Era mi cumpleaños número 75. Como cada mañana desde que quedé viuda, me desperté sola, con la luz del sol filtrándose entre las cortinas. Mi rutina era simple, silenciosa, llena de objetos con historia: la taza agrietada que me regaló Diego cuando era niño, el aroma del té, las fotos enmarcadas de tiempos pasados. Aquella mañana, mi hijo y su esposa llegaron puntuales, elegantes, con un ramo de crisantemos y una sonrisa forzada. Me ofrecieron una «sorpresa»: un viaje para descansar. Empacara para dos semanas, decían. No pregunté más. Ya presentía que no era un paseo.
El viaje sin retorno
Durante el camino, sus frases eran cortantes, evasivas.
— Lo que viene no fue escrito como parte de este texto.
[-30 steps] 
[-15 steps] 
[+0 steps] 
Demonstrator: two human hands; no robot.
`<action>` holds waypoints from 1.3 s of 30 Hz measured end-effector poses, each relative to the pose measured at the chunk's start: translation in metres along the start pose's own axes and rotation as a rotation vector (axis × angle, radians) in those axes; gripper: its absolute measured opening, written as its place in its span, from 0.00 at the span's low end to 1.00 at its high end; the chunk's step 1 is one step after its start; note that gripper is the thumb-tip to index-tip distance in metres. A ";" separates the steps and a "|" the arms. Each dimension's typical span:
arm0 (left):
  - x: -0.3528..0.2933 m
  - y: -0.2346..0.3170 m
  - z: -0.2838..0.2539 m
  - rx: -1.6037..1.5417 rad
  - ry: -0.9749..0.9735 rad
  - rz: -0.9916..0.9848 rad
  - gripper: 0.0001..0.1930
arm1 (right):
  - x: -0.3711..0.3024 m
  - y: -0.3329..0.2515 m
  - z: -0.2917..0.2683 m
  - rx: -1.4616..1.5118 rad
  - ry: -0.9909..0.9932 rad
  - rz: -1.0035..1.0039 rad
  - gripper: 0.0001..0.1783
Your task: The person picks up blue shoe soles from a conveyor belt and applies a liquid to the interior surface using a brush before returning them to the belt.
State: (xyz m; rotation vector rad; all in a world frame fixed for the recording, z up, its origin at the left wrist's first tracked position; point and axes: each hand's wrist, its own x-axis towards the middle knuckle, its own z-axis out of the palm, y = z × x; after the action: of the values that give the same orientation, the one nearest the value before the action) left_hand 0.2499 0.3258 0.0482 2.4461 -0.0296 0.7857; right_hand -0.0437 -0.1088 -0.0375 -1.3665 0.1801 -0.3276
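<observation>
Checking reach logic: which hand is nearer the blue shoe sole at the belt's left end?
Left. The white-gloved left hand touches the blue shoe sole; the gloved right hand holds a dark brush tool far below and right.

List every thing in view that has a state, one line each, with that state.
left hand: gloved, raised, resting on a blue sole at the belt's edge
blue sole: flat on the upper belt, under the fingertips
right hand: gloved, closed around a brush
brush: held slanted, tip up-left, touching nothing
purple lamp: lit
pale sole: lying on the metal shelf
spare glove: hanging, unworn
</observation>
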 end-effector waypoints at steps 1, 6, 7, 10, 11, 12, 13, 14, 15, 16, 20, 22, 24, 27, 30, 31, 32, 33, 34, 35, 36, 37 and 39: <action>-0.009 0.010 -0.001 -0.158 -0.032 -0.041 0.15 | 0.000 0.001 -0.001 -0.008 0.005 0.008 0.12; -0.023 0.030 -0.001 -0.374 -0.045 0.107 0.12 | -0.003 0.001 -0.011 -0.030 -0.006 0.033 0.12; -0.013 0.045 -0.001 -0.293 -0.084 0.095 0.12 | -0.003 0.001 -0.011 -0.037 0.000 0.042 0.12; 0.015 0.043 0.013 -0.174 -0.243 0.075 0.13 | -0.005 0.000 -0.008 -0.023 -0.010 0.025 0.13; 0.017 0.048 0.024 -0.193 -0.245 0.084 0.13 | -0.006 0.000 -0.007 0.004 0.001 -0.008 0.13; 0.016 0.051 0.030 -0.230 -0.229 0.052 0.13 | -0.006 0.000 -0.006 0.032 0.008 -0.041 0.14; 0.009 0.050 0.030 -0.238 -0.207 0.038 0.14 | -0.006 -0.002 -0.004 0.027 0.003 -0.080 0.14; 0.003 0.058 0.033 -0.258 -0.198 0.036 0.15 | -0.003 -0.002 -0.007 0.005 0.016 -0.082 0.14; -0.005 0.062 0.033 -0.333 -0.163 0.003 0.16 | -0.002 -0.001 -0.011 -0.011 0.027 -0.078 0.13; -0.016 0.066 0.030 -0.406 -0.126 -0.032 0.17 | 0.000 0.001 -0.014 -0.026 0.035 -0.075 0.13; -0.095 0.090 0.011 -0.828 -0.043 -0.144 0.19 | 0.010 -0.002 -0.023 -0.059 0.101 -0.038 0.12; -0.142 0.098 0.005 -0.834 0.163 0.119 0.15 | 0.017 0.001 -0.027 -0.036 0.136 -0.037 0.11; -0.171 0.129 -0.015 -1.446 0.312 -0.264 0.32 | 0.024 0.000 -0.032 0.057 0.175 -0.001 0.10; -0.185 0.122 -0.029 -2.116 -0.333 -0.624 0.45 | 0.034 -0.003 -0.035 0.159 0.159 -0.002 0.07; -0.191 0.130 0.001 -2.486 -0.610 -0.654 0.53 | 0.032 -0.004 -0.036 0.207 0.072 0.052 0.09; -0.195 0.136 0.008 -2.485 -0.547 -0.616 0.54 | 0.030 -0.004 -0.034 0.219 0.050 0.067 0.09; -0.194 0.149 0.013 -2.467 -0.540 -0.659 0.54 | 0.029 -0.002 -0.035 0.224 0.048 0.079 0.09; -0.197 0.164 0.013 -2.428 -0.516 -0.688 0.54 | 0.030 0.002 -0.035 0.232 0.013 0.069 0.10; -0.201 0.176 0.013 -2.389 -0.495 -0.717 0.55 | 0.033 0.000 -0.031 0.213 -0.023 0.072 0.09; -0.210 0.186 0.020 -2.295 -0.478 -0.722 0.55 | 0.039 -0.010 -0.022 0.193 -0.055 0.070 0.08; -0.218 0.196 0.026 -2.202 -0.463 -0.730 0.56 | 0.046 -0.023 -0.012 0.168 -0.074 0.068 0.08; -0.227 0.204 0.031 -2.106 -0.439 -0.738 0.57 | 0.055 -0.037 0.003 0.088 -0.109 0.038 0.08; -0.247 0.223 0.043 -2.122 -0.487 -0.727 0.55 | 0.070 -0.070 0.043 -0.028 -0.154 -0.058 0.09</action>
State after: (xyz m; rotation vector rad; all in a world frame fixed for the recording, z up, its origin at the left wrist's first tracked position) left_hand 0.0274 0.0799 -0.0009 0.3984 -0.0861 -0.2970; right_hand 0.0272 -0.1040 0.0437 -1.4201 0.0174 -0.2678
Yo, en silencio, recordaba un viaje similar décadas atrás, cuando llevamos a mi madre a un asilo público tras un derrame cerebral. No teníamos medios para cuidarla. Murió allí, de pena. Yo nunca me lo perdoné. Ese recuerdo volvió con fuerza mientras atravesábamos bosques y campos rumbo a lo desconocido. Cuando llegamos, mi corazón se detuvo al ver el letrero de la residencia: “Años Dorados”. Era mía. Era la que fundé en memoria de mi madre. Ellos no lo sabían. Me estaban dejando en mi propio refugio, sin sospecharlo.